Series of workshop events organized by UKOLN

Institutional Web Management Workshop (IWMW) was a series of workshop events which was originally organised by UKOLN to provide professional development for web managers, policy makers, developers, designers and information professionals related to the UK's higher education community. Following cessation of JISC's core funding for UKOLN, since 2014 the event was organised by UK Web Focus.

The event aimed to provide an opportunity for discussion and debate amongst the participants. A number of plenary talks addressed key areas of interest. However the main focus of the workshop centred on the parallel sessions, discussion groups and debates which enabled participants to be actively engaged with the issues facing those involved in the provision of institutional Web management services.

The workshop series began with a two-day event held at King's College London on 16 -17 July 1997. Following the success of the initial event, in 1998 the event was extended to a 3-day format, although in 2011, due to the economic climate, the event reverted to a 2-day format but returned to a 3-day format the following year.

The planned 2020 event at the University of Dundee was cancelled due to the COVID-19 pandemic, and 2019's event in Greenwich proved to be the final conference in the series.
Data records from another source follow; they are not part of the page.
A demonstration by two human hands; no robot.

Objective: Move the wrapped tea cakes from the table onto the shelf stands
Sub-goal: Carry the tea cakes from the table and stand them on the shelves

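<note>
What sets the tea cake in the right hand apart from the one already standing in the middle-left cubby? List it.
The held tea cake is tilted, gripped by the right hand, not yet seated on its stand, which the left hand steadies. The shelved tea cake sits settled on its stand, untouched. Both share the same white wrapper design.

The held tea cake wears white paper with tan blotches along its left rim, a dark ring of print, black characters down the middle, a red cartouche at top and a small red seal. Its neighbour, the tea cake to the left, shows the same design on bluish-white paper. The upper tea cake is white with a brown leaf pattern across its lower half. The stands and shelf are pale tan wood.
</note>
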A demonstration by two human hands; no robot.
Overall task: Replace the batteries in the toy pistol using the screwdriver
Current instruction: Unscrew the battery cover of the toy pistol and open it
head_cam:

==Noteworthy Incident at IWMW 2005==
The IWMW 2005 event was the first time a WiFi network was available for use by the participants. As described in a paper on "Using Networked Technologies To Support Conferences"

this was an early example of an "amplified conference" with the provision of a number of networked technologies being used to support the event. The 7 July 2005 London bombings took place midway through the event. Participants who were making use of the network were first alerted to the news on the event's IRC channel, and a record of the discussions when the participants first became aware of the significance of this news is available.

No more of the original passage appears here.